In this study, patients with IIDs had a higher risk of overall psychiatric disorders, with an aHR of 2.724, compared to patients without IIDs. This means that patients with IIDs have a 2.724-fold increased risk of developing psychiatric disorders. Kaplan–Meier analysis also supported the cumulative risk of psychiatric disorders in patients with IIDs during the 16-year follow-up (log-rank P < .001). Specifically, patients with IIDs had a significantly increased risk of developing sleep disorders, depression, anxiety, bipolar disorder, PTSD/ASD, schizophrenia, substance abuse, MR, and other psychiatric disorders. These results highlight the novel role of pathogens in IIDs in causing psychiatric disorders and that clinician should pay more attention to the possible risk resulting from this neglected tropical disease.
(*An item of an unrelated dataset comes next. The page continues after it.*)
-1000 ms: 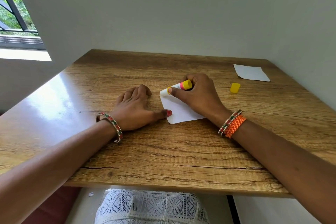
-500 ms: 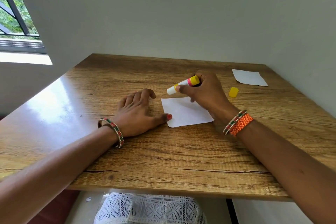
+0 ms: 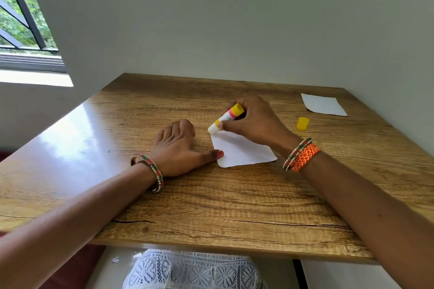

Previous studies have reported that some psychiatric disorders are associated with inflammatory diseases such as periodontitis,[25] psoriasis,[26] and allergic diseases.[27] A possible mechanism for this association could be the release of pro-inflammatory cytokines, such as interleukin (IL)-6, IL-10, tumor necrosis factor-alpha, and monocyte chemoattractant protein-1, which are involved in the development of depression, anxiety, and bipolar disorder. Several types of bacteria, including Campylobacter, Salmonella, Shigella, and Escherichia coli; viruses, such as rotavirus, Norwalk virus, cytomegalovirus, and herpes simplex virus; and parasites, including Giardia lamblia, Entamoeba histolytica, and Cryptosporidium, can cause diarrhea. Different pathogens such as enterotoxins invade the host and cause infectious diarrhea.[28] Salmonella spp. are a leading cause of gastrointestinal (GI) diseases worldwide. Ma et al[29] reported that tumor necrosis factor-alpha modulates the expression of Salmonella typhimurium effector proteins and enhances IL-8 secretions in intestinal epithelial cells. Other studies have shown that IL-6 may play an important role in triggering a systemic immune response against Salmonella.[30,31] Campylobacter jejuni infection, which induces the release of several cytokines and chemokines, including IL-8 and IL-10,[32] is a common cause of human acute bacterial gastroenteritis. Further investigation is needed to clarify whether intestinal infection-induced immune responses play a role in the development of psychiatric disorders.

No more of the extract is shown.